'''

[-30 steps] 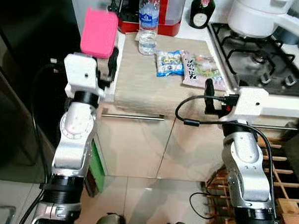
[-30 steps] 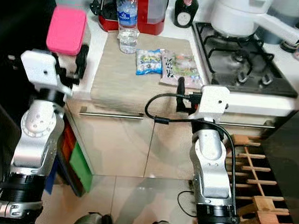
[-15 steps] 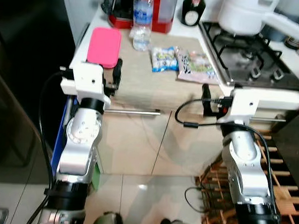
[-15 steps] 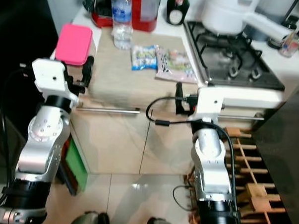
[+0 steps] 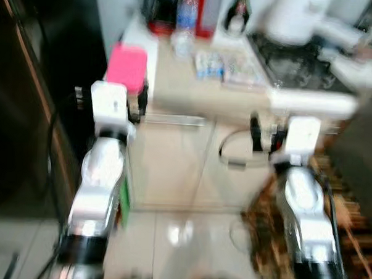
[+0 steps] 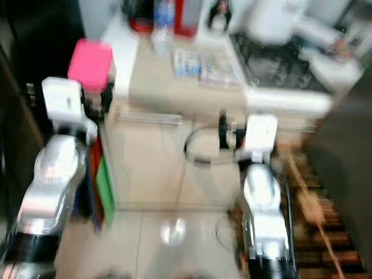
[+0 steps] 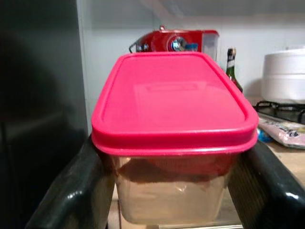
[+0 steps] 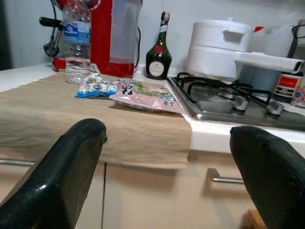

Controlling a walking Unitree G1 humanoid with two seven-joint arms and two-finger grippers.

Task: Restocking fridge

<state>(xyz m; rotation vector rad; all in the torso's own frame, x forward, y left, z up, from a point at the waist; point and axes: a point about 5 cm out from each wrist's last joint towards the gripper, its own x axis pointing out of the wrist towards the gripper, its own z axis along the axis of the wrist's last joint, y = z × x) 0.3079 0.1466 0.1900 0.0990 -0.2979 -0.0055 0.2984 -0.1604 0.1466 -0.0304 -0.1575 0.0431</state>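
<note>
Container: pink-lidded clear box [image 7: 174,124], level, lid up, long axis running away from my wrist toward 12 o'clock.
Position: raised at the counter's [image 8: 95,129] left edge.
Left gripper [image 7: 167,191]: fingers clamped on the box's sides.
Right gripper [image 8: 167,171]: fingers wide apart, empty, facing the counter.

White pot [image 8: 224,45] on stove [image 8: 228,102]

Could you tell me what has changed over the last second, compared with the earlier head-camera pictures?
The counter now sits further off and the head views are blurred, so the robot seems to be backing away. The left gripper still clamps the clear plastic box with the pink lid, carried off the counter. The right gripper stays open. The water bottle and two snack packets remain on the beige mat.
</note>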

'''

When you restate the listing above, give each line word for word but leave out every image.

## SOLUTION:
[-30 steps] 
[-30 steps] 
[-15 steps] 
[-15 steps] 
[+0 steps] 
[+0 steps] 
[+0 steps] 
[+0 steps] 

Controlling a walking Unitree G1 humanoid with two seven-joint arms and two-finger grippers.

Task: Restocking fridge

<state>(xyz m; rotation vector rad; all in the torso's own frame, x forward, y left, z up, from a point at the waist; point and axes: a point about 5 cm out from each wrist's last joint towards the gripper, its own x axis pointing out of the wrist towards the gripper, its own z axis along the axis of the wrist's last joint, y = z × x) 0.3079 0.1466 0.1900 0.0990 -0.2979 -0.0055 0.2984 -0.1604 0.1466 -0.0304 -0.1575 0.0431</state>
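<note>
Container: pink-lidded clear box [image 7: 174,124], level, lid up, long axis running away from my wrist toward 12 o'clock.
Position: raised at the counter's [image 8: 95,129] left edge.
Left gripper [image 7: 167,191]: fingers clamped on the box's sides.
Right gripper [image 8: 167,171]: fingers wide apart, empty, facing the counter.

White pot [image 8: 224,45] on stove [image 8: 228,102]

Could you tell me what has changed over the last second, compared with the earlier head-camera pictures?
The counter now sits further off and the head views are blurred, so the robot seems to be backing away. The left gripper still clamps the clear plastic box with the pink lid, carried off the counter. The right gripper stays open. The water bottle and two snack packets remain on the beige mat.
</note>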

The answer requires no additions.